Las influencias en Estados Unidos

—¿En que momentos específicos se aprecian estas influencias de Diego Rivera en el arte estadounidense de aquella época?

—No se trata de un mero reflejo de su obra en el país vecino. Es una selección de obra que permite revisar influencias específicas de este pintor en el arte de Estados Unidos. Así, Juan Coronel Rivera eligió obra que nos revela la influencia que tuvo Diego en los asistentes que trabajaron con él para realizar los murales en Detroit o en Nueva York. Se trata del influjo que tuvo en estos colaboradores que, después, se convirtieron en artistas estadounidenses muy importantes. “Otra revisión nos invita a reflexionar sobre la posible influencia de Diego en el pop art, ya que es el primero en otorgar un valor importante a una representación de Mickey Mouse en el mural de Detroit”

Fragmento de mural Industria de Detroit, 1932-33.

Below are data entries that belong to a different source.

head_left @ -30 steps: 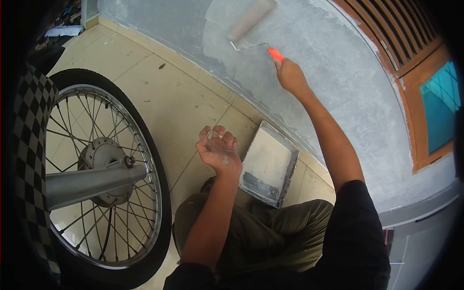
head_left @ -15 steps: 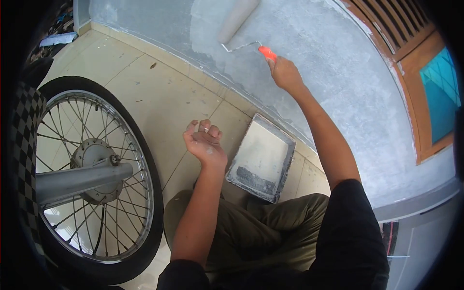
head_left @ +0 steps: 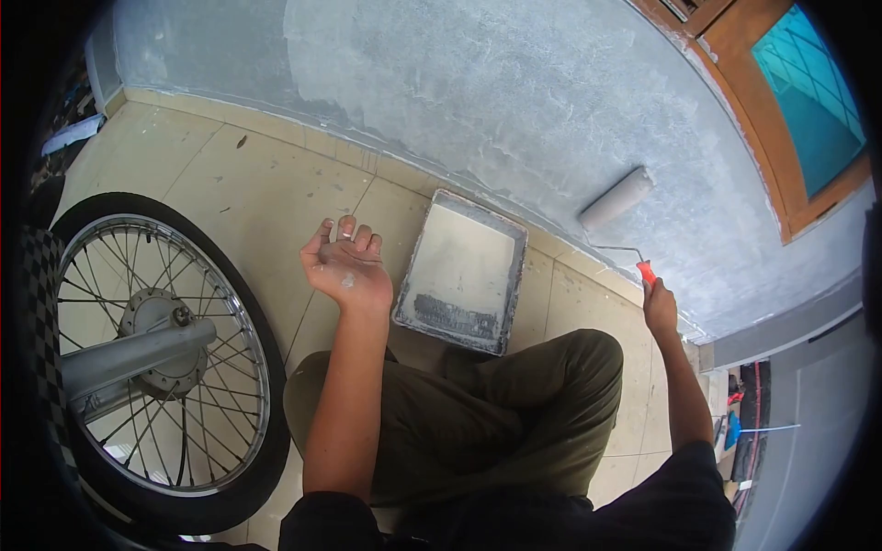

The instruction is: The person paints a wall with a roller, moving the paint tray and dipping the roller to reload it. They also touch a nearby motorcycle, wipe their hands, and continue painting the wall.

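My right hand point(head_left: 660, 308) is closed around the orange-red handle of a paint roller point(head_left: 617, 197). The roller's grey-white sleeve lies against the grey wall point(head_left: 441, 83), low down at the right. My left hand point(head_left: 347, 266) is raised palm up, with loosely curled fingers standing apart and nothing in it. Whitish smears mark its palm. Just right of that hand, a dark-rimmed paint tray point(head_left: 517, 275) sits on the floor by the foot of the wall. Off-white paint point(head_left: 464, 248) covers most of its inside, with a dark bare patch at the near end.
A motorcycle wheel point(head_left: 262, 367) with spokes stands close on the left. At the upper right is an orange-brown wooden frame point(head_left: 735, 119) with a blue-green pane. Cream tiles point(head_left: 248, 193) cover the floor. Assorted items lie beyond my right arm.
My right hand has brought the roller down and to the right along the wall. The view has shifted, while my left hand keeps nearly the same curled pose.
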`<state>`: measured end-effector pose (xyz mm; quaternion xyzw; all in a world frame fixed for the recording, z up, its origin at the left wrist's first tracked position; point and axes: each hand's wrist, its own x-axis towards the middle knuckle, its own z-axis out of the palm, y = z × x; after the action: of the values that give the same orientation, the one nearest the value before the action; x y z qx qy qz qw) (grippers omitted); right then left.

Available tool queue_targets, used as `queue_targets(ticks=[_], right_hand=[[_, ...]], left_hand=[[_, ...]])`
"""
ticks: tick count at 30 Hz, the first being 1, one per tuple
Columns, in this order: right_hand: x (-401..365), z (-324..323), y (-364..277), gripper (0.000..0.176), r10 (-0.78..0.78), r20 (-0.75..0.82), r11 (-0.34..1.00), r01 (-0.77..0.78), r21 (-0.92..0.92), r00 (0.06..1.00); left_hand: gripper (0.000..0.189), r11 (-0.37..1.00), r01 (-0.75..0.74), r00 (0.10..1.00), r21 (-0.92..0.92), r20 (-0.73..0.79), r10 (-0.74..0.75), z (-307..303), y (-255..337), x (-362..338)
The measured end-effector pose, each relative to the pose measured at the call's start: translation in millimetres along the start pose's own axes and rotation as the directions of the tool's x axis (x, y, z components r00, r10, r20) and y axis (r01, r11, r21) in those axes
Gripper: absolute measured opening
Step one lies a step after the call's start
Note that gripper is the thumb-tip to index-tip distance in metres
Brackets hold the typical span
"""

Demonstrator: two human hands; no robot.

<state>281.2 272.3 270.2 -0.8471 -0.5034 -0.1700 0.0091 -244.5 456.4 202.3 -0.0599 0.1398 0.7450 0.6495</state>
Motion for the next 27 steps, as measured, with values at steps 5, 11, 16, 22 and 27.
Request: queue_targets(ticks=[5,11,16,22,27], right_hand=[[14.9,3.8,-21.2,0.038,-0.070,0.002,0.995,0.070,0.070,0.998],[70.1,2.7,-207.0,0.040,-0.317,-0.082,0.910,0.327,0.254,0.945],[155.2,18.0,-421.9,0.051,-0.565,-0.151,0.775,0.584,0.241,0.811],[192.5,-3.9,-590.1,0.055,-0.670,-0.111,0.713,0.678,0.179,0.734],[152.1,-25.0,-500.4,0.049,-0.614,-0.108,0.755,0.622,0.208,0.782]], left_hand=[[0.033,0.997,0.055,0.998,-0.049,0.024,-0.054,-1.2,-17.7,1.6],[0.030,0.989,0.087,0.996,-0.123,0.029,-0.084,-10.8,-16.7,7.7],[0.031,0.996,-0.017,0.999,-0.088,-0.035,0.014,-18.7,3.0,15.4],[0.031,0.996,-0.065,0.996,-0.062,-0.063,0.061,-23.5,9.5,34.4],[0.027,0.990,-0.102,0.993,-0.102,-0.070,0.095,-24.6,4.0,40.0]])
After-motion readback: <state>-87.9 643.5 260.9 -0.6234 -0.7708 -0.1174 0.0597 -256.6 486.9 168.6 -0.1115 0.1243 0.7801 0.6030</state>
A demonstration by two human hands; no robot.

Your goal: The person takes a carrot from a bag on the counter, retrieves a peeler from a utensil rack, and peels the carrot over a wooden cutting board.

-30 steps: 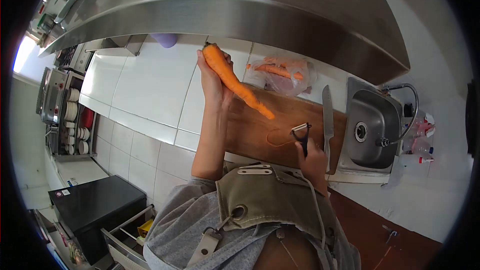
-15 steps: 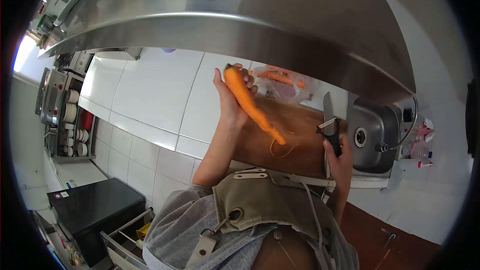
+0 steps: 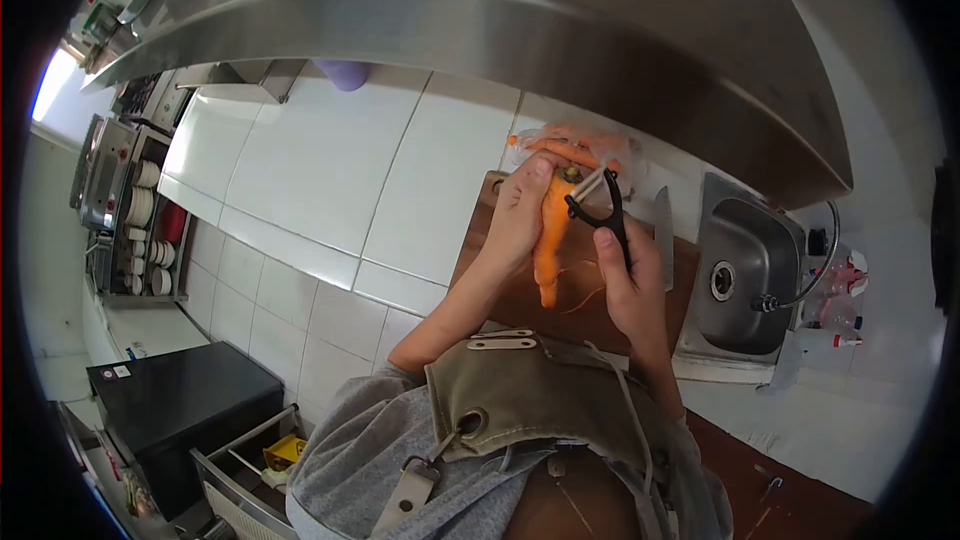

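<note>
My left hand (image 3: 522, 208) is closed around the upper part of an orange carrot (image 3: 556, 225), whose green-brown top faces away from me and whose thin tip points toward me. In my right hand (image 3: 632, 275) is a black-handled peeler (image 3: 613, 215), its blade touching or very near the carrot's top end. Below both hands lies a brown wooden cutting board (image 3: 480, 240), with thin orange peel strips (image 3: 582, 285) on it. A knife (image 3: 664, 230) rests at the board's right side, partly behind my right hand.
Behind the board sits a clear plastic bag of carrots (image 3: 570, 148). To the right is a metal sink (image 3: 745, 280) with a faucet, and plastic bottles (image 3: 842, 315) beyond it. A steel shelf (image 3: 480, 15) overhangs the counter. A purple object (image 3: 343, 73) stands at the back.
The carrot has turned more upright and shifted right in my left hand. My right hand has raised the peeler up and left to the carrot's top, away from the knife.
</note>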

Fragmento de mural Industria de Detroit, 1932-33.

—¿Quiénes fueron sus ayudantes y en qué otra corriente estética se puede notar su influencia?

—Tiene una muy notable influencia en una suerte de “realismo social” que se practicó con muchísimo vigor e intensidad en California, Nueva York y Chicago. Esta corriente tuvo impacto tanto en el mercado de arte como en la resonancia política. En ese momento los sindicatos estadounidenses eran muy poderosos. Los sindicalistas y trabajadores, en general, tenían un vínculo muy directo con artistas de la talla de William Basink, por ejemplo; también con ese gran estadounidense que luego se naturalizara mexicano: Pablo O’Higgins, y con otros artistas que le dieron al realismo norteamericano una gran proyección nacional e internacional. Esta faceta se conoce muy poco, porque se trata de una expresión artística que, después, los curadores y directores de los museos estadounidenses desplazaron con el expresionismo abstracto al finalizar la Segunda Guerra Mundial. Esta situación se está estudiando mucho e incluso interviene la Agencia Central de Inteligencia [CIA], al igual que otras instituciones que patrocinaron campañas contrarias al muralismo mexicano, promoviendo su desplazamiento a favor del posicionamiento del arte abstracto, tendencia que impidió una trascendencia mayor del realismo crítico y social en ese país. Sin embargo, se mantuvo con muchísimo vigor. No le quito méritos al arte abstracto, ni mucho menos, que por su propia fuerza y proceso inmanente llegó a imponerse en el mundo, pero también llama la atención que hasta hace muy pocos años nos vamos enterando de este gran movimiento del realismo social estadounidense. Con esta exposición de Diego nos vamos a enterar aún más de esta noticia.

 

 

 

 

 

Reproducción de obra de La Tercera Internacional (La Revolución Rusa, 1933), de Diego Rivera.  Fresco sobre tablero transportable, 6.9 x 13.9 mts. Colección Museo del Palacio de Bellas Artes / INBA.

Reproducción de obra de La Tercera Internacional (La Revolución Rusa, 1933), de Diego Rivera. Fresco sobre tablero transportable, 6.9 x 13.9 mts. Colección Museo del Palacio de Bellas Artes / INBA.

La Tercera Internacional

En los distintos escenarios internacionales donde se expone la obra de realismo social de Diego Rivera hoy es positiva la recepción. Este artista plástico vivió en Estados Unidos de 1930 a 1933, periodo en el que pintó murales en el Art Institute y en la Bolsa de Valores de San Francisco; en el Institute of Arts de Detroit y en el RCA Building de Nueva York. El fresco que plasmó en este último sitio, Diego coloca a Lenin como uno de sus personajes. Cuando el dueño del edificio [Nelson Rockefeller] se percata de ello, obliga al pintor a quitarlo. Diego se rehúsa, lo despiden y destruyen el mural. Pero el artista retoma, posteriormente, un fragmento de esta obra para hacer La Tercera Internacional (La Revolución Rusa) concebida para la Liga Comunista de América. La pieza se encuentra hoy en el área de murales del Museo del Palacio de Bellas Artes.